Plamen Kazakov

Personal information
- Full name: Plamen Iliev Kazakov
- Date of birth: 26 June 1962 (age 64)
- Place of birth: Provadia, Bulgaria
- Position: Attacking midfielder

Senior career*
- Years: Team / Apps / (Gls)
- 1979–1981: Spartak Varna / 3 / (0)
- 1981–1982: Cherno More / 27 / (2)
- 1982–1990: Spartak Varna / 222 / (54)
- 1990–1991: Paços de Ferreira / 17 / (3)
- 1991–1992: Spartak Varna / 30 / (10)
- 1992–1993: Shumen / 17 / (2)
- 1993–1994: Cherno More / 10 / (3)
- 1994–1995: Spartak Varna / 20 / (9)
- 1995–1996: Persebaya Surabaya /  / (14)

= Plamen Kazakov =

Bulgarian footballer

Plamen Kazakov (Пламен Казаков; born 26 June 1962) is a former Bulgarian footballer who played as an attacking midfielder and forward. He spent the majority of his career with Spartak Varna.

==Career==
Kazakov scored 73 league goals for Spartak Varna, 39 of which were scored in the first division and 34 in the second division. On 28 September 1983, he scored in a 1–0 home win over Turkish side Mersin in the first round of the 1983–84 European Cup Winners' Cup; Spartak advanced 1–0 on aggregate.

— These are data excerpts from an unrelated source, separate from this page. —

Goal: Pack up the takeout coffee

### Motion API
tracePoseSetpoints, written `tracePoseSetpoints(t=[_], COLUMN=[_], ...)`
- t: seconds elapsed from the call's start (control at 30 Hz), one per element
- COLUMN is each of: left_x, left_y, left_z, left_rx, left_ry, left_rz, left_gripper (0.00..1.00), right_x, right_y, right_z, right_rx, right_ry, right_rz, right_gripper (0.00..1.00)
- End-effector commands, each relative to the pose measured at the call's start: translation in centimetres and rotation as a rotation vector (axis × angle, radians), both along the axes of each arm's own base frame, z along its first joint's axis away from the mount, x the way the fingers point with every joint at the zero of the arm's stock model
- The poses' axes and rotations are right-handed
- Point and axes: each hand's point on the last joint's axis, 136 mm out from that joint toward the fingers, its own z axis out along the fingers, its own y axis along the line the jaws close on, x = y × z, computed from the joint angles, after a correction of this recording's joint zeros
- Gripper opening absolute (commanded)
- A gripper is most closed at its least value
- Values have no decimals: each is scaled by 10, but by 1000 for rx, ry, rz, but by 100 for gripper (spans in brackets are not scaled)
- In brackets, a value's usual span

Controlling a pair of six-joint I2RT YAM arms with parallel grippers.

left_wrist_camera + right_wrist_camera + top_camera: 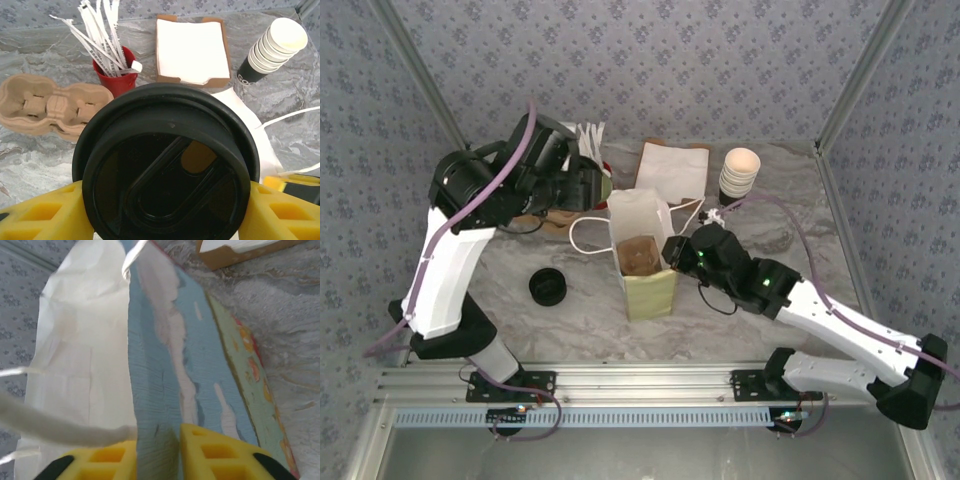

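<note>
The bench [570, 315] carries the paper bag [645, 272] at the middle of the top view. It stands upright with its mouth open to the camera and its brown floor showing inside.

My right tool [672, 248] sits at the right edge of that mouth. At the right wrist, the right tool [157, 460] is nearly shut, pinching the bag's [160, 390] wall between its yellow fingers [220, 455], so that arm is taken up with steadying the bag.

My left tool [582, 188] is above and to the left of the bag mouth in the top view, near its back left corner. At the left wrist, the left tool [162, 217] is spread to the cup's width and grips the takeout coffee [165, 170] from both sides. The black lid faces up toward the wrist camera. The olive sides are hidden beneath it, so I cannot tell how close to upright the cup is.

What matters for the next move is that the bag mouth lies down and to the right of the coffee in the top view. The left arm carries the cup, so I judge the move to be a short carry that way. It would end over the opening, with the cup's long axis in line with the bag's height and clear of my right tool.

A loose black lid [548, 288] lies at the lower left, well apart from the bag.
</note>
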Motion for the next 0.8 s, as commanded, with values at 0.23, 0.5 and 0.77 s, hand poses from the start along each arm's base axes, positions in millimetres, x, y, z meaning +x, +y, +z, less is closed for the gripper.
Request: tracePoseSetpoints(t=[0.23, 0.5, 0.77], left_x=[-25, -26, -25], left_y=[-11, -37, -45], left_z=[-46, -65, -88], left_rx=[175, 215, 277], left_ry=[178, 229, 285], left_rz=[-99, -146, -155], left_gripper=[60, 60, 61], right_x=[-9, -20, -25], right_y=[23, 24, -32], right_z=[31, 42, 57], right_rx=[71, 115, 21], right_ry=[-44, -68, -135], right_rz=[15, 46, -34], right_gripper=[44, 48, 52])
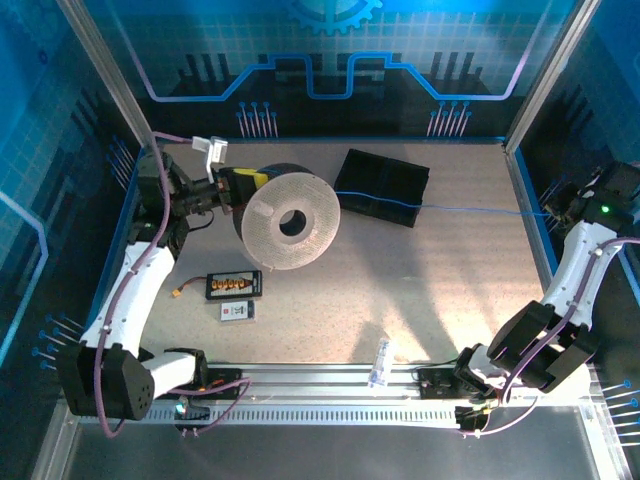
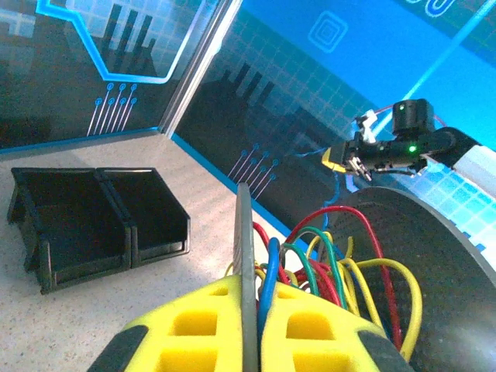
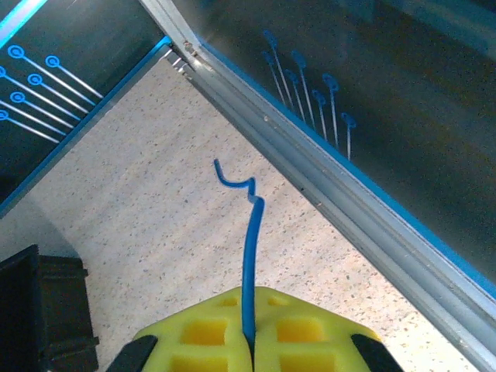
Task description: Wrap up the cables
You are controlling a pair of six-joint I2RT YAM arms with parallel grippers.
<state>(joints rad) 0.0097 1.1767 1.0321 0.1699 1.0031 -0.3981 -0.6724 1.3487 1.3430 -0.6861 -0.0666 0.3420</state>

After ten seasons at Spartak, Kazakov joined Paços de Ferreira in 1990, where he scored 3 goals in 17 league matches. After leaving Portuguese club at the end of the 1990–91 season, he re-joined Spartak.

Kazakov spent one season at Shumen, before joining Cherno More Varna in 1993. The following season, he appeared for his first club Spartak. Kazakov retired from competitive football at the end of the 1995–96 season with Persebaya Surabaya, at the age of 34.

In 2018, he established his own children's academy in Varna.